Can we find a form of a third $n\times n$ matrix  $C(z)=[c_{ij}(z)]$ (in terms of $A$ and $B$, and under some conditions on $A$ and $B$ as needed) such that
$$A(z)A^{*}(v)+B(z)B^{*}(v)=C(z)C^{*}(v)$$ for all $z,v\in\mathbb{C}$?
Edit:
where $A^{*}(v)=\left(\overline{A(v)} \right)^{T}$ (the Hermitian transpose of $A(v)$).
I tried adding and subtracting $A(z)B^{*}(v)$ to the LHS but it doesn't work!
 A: First take the case $n=1$. Let $A(z)=(a(z))$, $B(z)=(b(z))$, $a(z),b(z)$ entire functions. Then $A(z)A^*(z)+B(z)B^*(z)=|a(z)|^2+|b(z)|^2$. Therefore we need $C(z)=(c(z))$ with $c(z)$ an entire function s.t $A(z)A^*(z)+B(z)B^*(z)=C(z)C^*(z)=|C(z)|^2=|a(z)|^2+|b(z)|^2$ for all $z\in \mathbb {C}$.
Therefore $|C(z)|^2\geq |a(z)|^2$ and $|C(z)|^2\geq |b(z)|^2$ for all $z\in \mathbb {C}$.

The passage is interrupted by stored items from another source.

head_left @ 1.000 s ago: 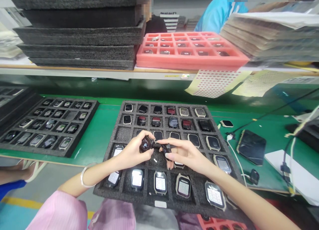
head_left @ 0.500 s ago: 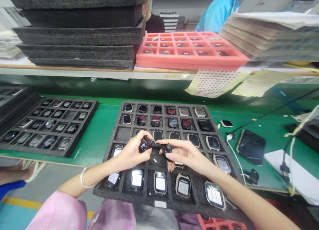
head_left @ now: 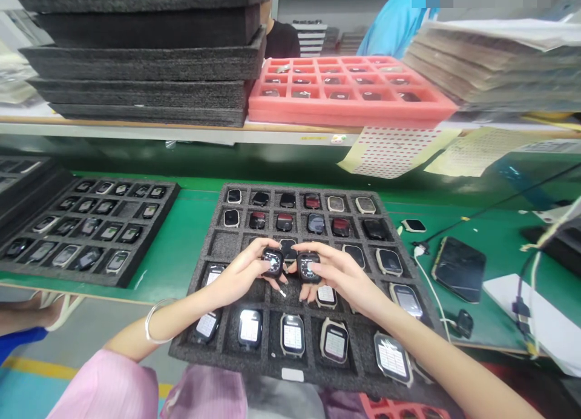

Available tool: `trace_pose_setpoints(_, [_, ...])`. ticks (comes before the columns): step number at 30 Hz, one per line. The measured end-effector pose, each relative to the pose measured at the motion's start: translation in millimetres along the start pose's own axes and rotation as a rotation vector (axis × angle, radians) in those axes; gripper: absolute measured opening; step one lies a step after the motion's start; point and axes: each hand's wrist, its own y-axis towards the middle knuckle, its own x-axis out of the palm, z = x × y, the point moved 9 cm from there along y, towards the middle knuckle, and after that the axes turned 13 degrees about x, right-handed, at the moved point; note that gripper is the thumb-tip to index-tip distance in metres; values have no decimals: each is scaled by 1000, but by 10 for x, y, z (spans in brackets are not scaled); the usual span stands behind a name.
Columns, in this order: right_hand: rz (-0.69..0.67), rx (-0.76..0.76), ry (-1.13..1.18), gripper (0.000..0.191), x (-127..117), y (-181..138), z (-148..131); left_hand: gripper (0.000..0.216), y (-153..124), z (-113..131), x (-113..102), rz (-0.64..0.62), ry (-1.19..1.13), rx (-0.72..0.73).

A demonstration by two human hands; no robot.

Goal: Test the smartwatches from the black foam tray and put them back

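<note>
A black foam tray (head_left: 218, 246) with several smartwatch bodies in its pockets lies on the green bench in front of me. My left hand (head_left: 240, 273) pinches a dark watch body (head_left: 273, 261) with its lit dial facing up, above the tray's middle. My right hand (head_left: 340, 272) grips a second dark watch body (head_left: 308, 266), also face up, right beside the first. The two watches almost touch. Watches with lit white screens fill the near row (head_left: 293, 334).
A second black tray of watches (head_left: 91, 225) lies to the left. On the shelf behind stand stacked black foam trays (head_left: 145, 62), a pink tray (head_left: 349, 98) and cardboard sheets (head_left: 490, 62). A phone (head_left: 458, 267), cables and a loose watch (head_left: 414, 225) lie to the right. A person sits behind.
Both hands have turned their watch bodies so the lit dials face up, and brought them side by side. The right hand's fingers, stretched out before, now wrap round its watch.
</note>
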Motion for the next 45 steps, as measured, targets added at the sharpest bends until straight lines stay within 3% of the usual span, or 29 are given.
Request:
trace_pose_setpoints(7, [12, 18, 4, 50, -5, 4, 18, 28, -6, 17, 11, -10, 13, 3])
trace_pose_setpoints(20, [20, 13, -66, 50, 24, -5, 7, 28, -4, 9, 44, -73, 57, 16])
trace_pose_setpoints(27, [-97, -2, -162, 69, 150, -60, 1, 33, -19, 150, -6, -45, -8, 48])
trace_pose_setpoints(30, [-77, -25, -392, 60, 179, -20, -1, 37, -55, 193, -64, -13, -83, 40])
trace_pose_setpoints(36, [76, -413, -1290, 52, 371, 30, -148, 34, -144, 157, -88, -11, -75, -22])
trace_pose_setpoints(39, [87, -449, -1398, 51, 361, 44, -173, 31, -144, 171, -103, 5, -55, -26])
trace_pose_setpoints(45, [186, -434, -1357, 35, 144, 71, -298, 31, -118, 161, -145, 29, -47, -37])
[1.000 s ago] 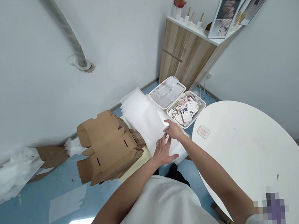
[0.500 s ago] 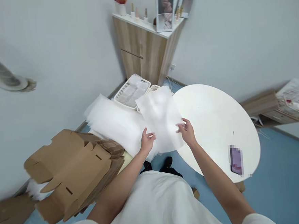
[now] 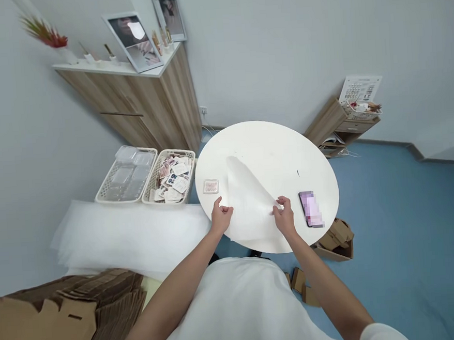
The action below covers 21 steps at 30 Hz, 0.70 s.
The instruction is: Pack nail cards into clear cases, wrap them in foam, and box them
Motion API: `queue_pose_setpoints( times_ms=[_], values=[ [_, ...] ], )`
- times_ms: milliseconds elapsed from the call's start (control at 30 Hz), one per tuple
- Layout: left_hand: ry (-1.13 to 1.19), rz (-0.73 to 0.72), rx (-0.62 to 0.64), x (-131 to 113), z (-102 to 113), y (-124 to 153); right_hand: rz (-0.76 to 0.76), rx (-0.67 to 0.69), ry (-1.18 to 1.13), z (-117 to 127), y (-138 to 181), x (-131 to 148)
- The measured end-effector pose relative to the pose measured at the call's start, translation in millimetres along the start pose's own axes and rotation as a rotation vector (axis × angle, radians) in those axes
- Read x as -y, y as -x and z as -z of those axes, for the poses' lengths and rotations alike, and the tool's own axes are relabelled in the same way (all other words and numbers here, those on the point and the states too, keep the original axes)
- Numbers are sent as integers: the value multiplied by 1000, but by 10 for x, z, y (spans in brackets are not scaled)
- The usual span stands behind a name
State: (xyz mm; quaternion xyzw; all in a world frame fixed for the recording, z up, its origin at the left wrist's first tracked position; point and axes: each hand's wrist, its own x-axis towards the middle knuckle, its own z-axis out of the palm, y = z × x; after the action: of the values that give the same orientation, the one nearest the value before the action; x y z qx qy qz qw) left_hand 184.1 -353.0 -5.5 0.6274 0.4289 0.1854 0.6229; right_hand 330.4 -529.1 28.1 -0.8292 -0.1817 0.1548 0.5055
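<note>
While the right hand (image 3: pixel 284 216) pinches the right edge of a thin white sheet (image 3: pixel 249 210) between thumb and fingers, the left hand (image 3: pixel 220 217) has its thumb and fingertips closed on the left edge. The sheet therefore spans the gap between the two hands, reaching past the fingertips to a narrow far end and also extending nearer the body. It is over a round white table (image 3: pixel 275 143). Just beyond the left hand is a small flat pink-and-clear case (image 3: pixel 211 186); near the right hand, on its right, lies a phone (image 3: pixel 311 209), its screen pixelated. Left of the table, more white sheets (image 3: pixel 130 233) are spread in a pile. Past them stand a basket of clear plastic boxes (image 3: pixel 116 201) and a basket of printed cards (image 3: pixel 189 177). Flattened brown cardboard (image 3: pixel 39 328) fills the lower left.
</note>
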Motion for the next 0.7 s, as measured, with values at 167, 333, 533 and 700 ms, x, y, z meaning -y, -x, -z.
queue_pose_setpoints(
  times_ms=[167,333,533,700],
  values=[
    [-166,34,9,6,-505,-107,-102,72,-14,403,-221,-445],
    [-345,77,-12,90,-797,-143,-221,157,70,561,-411,-839],
    [-491,152,-50,171,-961,-141,-207,233,267,601,-528,-1100],
    [-601,126,-56,214,-1034,-111,-90,263,473,677,-530,-1170]
  ],
)
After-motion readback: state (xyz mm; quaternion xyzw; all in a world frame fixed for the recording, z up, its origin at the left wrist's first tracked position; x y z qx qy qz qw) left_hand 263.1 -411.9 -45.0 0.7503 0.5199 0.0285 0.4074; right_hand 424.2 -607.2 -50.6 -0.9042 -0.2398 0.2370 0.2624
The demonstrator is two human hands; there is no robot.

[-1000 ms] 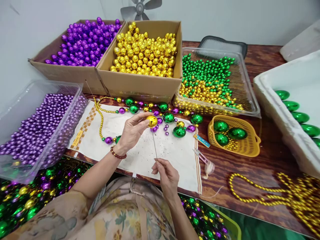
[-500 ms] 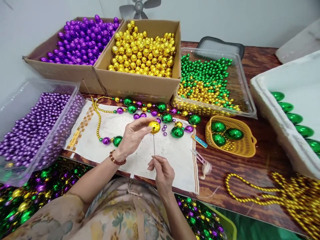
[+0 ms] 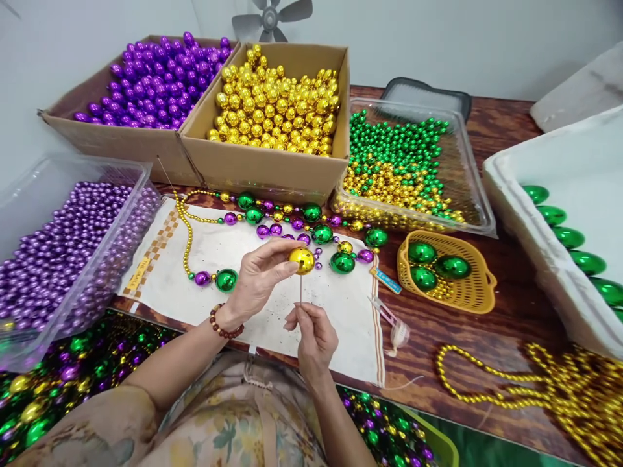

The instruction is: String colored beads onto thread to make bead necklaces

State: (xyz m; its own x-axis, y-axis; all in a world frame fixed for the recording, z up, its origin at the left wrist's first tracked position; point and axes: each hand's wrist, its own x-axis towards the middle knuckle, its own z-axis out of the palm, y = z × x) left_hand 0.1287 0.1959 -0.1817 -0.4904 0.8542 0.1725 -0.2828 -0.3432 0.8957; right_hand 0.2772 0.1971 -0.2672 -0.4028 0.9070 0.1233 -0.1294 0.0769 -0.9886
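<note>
Pinched between the thumb and fingers of my left hand (image 3: 260, 275) is a large shiny gold bead (image 3: 302, 261). Below it, my right hand (image 3: 314, 334) is closed on the lower end of a thin, upright needle (image 3: 300, 288), whose top meets the underside of the bead. Both hands are over a white cloth (image 3: 180, 301). Behind them a strung garland of green, purple and gold beads (image 3: 322, 234) curves across the cloth, its gold small-bead strand (image 3: 189, 243) running on the left. A few loose small purple beads (image 3: 318, 258) lie beyond the gold bead.
Cardboard boxes of purple beads (image 3: 160, 78) and gold beads (image 3: 277, 104) stand behind. Clear tubs (image 3: 146, 188) (image 3: 487, 207) flank the cloth. A yellow basket (image 3: 474, 295), snips (image 3: 387, 314), gold bead strands (image 3: 511, 383) and a white foam box (image 3: 516, 259) are to the right.
The view has shifted slightly, with the table scene a little lower. My hands keep the same hold, and the gold bead sits slightly closer to my right hand.
</note>
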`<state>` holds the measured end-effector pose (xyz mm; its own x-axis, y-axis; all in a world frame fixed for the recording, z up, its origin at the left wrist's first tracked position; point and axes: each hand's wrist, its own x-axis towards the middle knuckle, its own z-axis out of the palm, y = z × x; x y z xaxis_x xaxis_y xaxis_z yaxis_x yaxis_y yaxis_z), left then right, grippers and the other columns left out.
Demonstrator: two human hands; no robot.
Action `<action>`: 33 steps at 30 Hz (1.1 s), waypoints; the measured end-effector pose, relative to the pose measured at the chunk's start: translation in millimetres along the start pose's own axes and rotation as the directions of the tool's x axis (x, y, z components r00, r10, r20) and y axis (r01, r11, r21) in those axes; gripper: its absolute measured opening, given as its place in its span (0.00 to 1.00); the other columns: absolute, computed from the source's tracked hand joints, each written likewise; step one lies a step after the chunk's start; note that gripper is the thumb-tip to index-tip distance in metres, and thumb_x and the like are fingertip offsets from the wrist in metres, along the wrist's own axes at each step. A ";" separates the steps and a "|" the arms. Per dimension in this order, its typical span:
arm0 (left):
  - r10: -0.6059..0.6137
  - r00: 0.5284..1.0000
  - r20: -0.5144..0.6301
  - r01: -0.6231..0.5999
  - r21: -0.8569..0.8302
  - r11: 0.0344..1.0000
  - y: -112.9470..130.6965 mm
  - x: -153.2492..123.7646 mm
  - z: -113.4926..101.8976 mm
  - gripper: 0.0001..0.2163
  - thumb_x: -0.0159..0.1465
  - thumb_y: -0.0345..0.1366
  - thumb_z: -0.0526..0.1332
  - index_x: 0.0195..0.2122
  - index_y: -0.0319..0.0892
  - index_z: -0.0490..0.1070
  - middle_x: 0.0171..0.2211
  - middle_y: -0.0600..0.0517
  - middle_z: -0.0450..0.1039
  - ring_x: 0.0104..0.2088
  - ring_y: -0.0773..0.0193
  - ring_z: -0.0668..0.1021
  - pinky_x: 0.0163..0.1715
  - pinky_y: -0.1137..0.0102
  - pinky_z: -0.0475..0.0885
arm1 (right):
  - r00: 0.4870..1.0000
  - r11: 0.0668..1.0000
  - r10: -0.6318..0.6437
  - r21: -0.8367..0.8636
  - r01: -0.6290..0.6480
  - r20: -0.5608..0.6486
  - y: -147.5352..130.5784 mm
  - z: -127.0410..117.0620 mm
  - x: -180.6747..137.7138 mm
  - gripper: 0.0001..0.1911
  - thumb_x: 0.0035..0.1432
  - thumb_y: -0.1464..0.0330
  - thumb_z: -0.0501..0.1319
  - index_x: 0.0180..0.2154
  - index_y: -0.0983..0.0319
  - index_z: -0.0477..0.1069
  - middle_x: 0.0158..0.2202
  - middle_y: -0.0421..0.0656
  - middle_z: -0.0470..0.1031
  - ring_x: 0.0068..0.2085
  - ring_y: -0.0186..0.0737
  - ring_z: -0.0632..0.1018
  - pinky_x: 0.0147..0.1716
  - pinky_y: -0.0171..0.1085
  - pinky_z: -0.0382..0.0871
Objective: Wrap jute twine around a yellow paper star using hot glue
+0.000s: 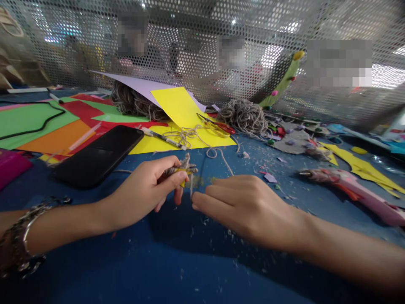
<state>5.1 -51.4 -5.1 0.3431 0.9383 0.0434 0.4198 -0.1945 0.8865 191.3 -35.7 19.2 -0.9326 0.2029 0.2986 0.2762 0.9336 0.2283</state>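
Between the thumb and fingers of my left hand [155, 181] is a small yellow piece wrapped in grey yarn [187, 169]. Part of that piece is hidden behind the fingers. My right hand [243, 200] is closed just to the right, its fingertips at a taut strand of yarn [191, 185] hanging from the wrapped piece. A loose length of yarn [223, 160] runs from behind the right hand back to loops on the yellow paper. Nearest the left hand lies a black phone [99, 156].
Behind are a marker [163, 138], red-handled scissors [221, 126], a yarn bundle [243, 117] and coloured sheets [183, 105]. A pink glue gun [357, 188] lies right, near yellow scraps [357, 162]. A perforated metal screen [190, 55] rises at the back, with people beyond.
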 end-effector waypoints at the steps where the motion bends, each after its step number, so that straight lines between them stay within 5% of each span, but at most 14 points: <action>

Liouville's theorem says that no entire function dominates another unless they are related by a constant multiple. Hence we must have  $a(z)=\lambda b(z)$for some $\lambda \in \mathbb {C}$ and then $c(z)=\sqrt{1+|\lambda|^2}b(z)$.
Thus for $n=1$ we require that $A$ and $B$ are scalar multiples of one another and this also satisfies the more general equation with $z$ and $w$.
I believe in general you may need $A(z)=T(z)M$ and $B(z)=T(z)N$ where $M, N \in \mathbb{C}_{n\times n}$, constant matrices and $T(z)$ is any $n \times n$ matrix with entire entries.
This works because then
$$A(z)A^*(w)+B(z)B^*(w)=T(z)(MM^*+NN^*)T^*(w)$$$$=(T(z)Q)(T(w)Q)^*=C(z)C(w)^*$$
where $C(z)=T(z)Q$ a matrix with entire entries and $QQ^*=MM^*+NN^*$. $Q$ exists because $MM^*+NN^*$ is hermitian and has a Cholesky Decomposition.
To prove this we need the following lemma:
Lemma: For any $n \times n$ matrix $A(z)$ with entire entries there exists a matrix $A'(z)$ also with entire entries such that $A'(z)A(z)=A(z)A'(z)=D(z)I$ where $D(z)$ is entire.
Proof: $A'$ is just the Adjugate Matrix of $A$ and $D(z)=\det(A).$ $\blacksquare$
Theorem:
If $A(z)$, $B(z)$ and $C(z)$, all $n \times n$ matrices with entire entries, satisfy $$A(z)A^*(z)+B(z)B^*(z)=C(z)C^*(z) \tag{1} $$ for all $z \in \mathbb {C}$ then $A=C(z)M$, $B=C(z)N$ for constant $n \times n$ matrices $N$ and $M$ with $MM^*+NN^*=I$.
Proof:
By the lemma there exists an entire matrix $C'(z)$ s.t $C'(z)C(z)=C(z)C'(z)=\det(C(z))$.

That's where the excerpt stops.